Practicando el aquí y el allí, he podido asomarme al río para ver su agua turbia y sentir su viento húmedo. Para observar, con ojos turbios también, la vida que me pasa de largo sin que yo pueda retener ni siquiera las gotas más cercanas.
La fuerza de la corriente sobre el azar del fondo forma resaltes, cordones, trenzas de agua que peinan el cauce. Los puentes parecen las manos de una sirena que deja caer sus dedos lánguidamente sobre el fluido que se empeña en llenárselos de anillos.

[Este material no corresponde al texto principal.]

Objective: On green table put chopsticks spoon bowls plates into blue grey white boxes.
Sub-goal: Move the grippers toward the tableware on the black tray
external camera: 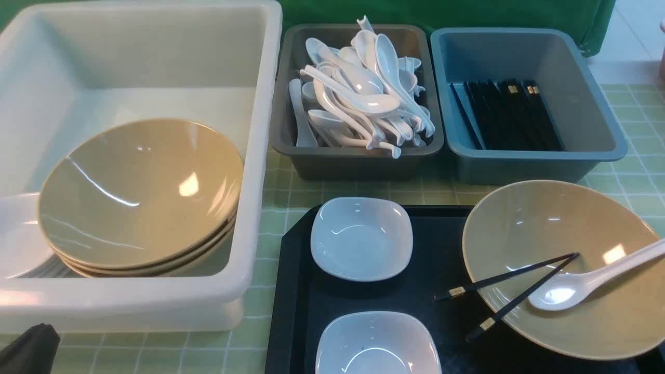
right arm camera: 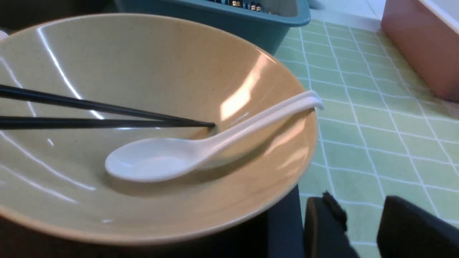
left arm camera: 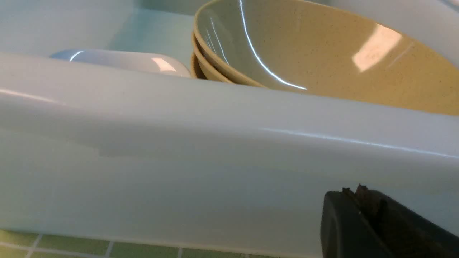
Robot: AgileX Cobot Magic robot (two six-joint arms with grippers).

El viento agita la respiración mientras cala los huesos. Y aprieta en la garganta con el zumbido imparable de una soledad que te desdibuja del mundo. En la orilla, viéndolo correr sin descanso, no importa nada, sólo el río, sólo su tránsito persistente; tan sólo queda dejarse llevar por la corriente, por su energía descomunal y continua, que va haciendo navegar minutos por las manecillas, entre salpicaduras de agua.
Practicando el antes y el después, vuelvo a descubrir que no soy el mismo, que sólo soy un espejismo que se nutre de las costumbres adquiridas. Que no es que el mundo sea pequeño, sino que siempre llevamos a cuestas nuestro pequeño mundo y nos hace falta algo más que otro paisaje para salir de él sin perecer en el intento.
Porque practicando la realidad y el deseo, tristemente lo confieso, he podido saber que yo no he sido río, que no eran trenzas mis brazos. Como tampoco fueron nunca puente los dedos de tus manos.
Aunque sí te digo, lánguida y extraña sirena que siempre tuviste los labios en el mar y los pies en la tierra, que hay ojos por los que no quisiera, de ningún modo, pasar de largo como el agua turbia que todos los ríos se llevan.